Use the command scancel JOBID, where JOBID is the job ID of the job you want to cancel. You can find the job ID in the output of the sbatch command when you submit a job, or by using the squeue command as mentioned in the previous question, for more details SLURM scancel documentation.

How access job queue ?

Use the following command : squeue -O NAME,UserName,TimeUsed,tres-per-node,state,JOBID. This command displays a detailed list of jobs in the queue, including the job name (e.g., spawner-jupyterhub for a “job-session”; otherwise, the name specified in the #SBATCH --job-name argument), username, running time, node name (eg., gres:gpu:1 for a GPU allocation, gres:gpu:0 for a CPU allocation), job state (e.g., PENDING for jobs waiting to start due to resource availability or scheduling, or RUNNING for jobs currently being executed) and JOBID (a unique identifier for each job), refer to the SLURM squeue documentation for more details.

How to submit multiple jobs without blocking other users ?

Thank you from the entire MarbecGPU Community for using resources in a cooperative and friendly manner.

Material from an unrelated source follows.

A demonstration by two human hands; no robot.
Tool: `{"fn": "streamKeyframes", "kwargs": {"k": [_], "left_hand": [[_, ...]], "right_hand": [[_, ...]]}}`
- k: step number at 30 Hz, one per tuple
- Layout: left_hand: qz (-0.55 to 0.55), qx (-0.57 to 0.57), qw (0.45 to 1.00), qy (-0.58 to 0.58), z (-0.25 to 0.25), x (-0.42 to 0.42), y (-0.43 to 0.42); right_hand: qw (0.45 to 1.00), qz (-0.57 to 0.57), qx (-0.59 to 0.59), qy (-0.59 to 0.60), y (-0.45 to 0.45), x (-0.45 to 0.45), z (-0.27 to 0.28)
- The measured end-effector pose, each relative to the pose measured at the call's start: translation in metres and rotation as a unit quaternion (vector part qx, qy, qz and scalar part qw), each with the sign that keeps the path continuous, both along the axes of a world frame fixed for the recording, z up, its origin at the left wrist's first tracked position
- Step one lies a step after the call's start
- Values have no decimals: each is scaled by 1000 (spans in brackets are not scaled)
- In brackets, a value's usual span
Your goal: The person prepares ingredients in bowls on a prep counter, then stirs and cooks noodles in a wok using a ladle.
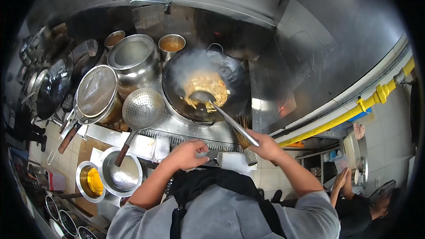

You can use #SBATCH --dependency=afterany:JOBID parameter, where JOBID is the job ID of the job you want to wait for (e.g., 4391). You can find the job ID in the output of the sbatch command when you submit a job, or by using the squeue command as mentioned in the previous question. According to the SLURM sbatch documentation this parameter ensures that the start of your job is deferred until the specified dependency is satisfied. For file-based dependencies or more complex cases, you can explore other mechanisms to further delay or sequence your job execution as needed.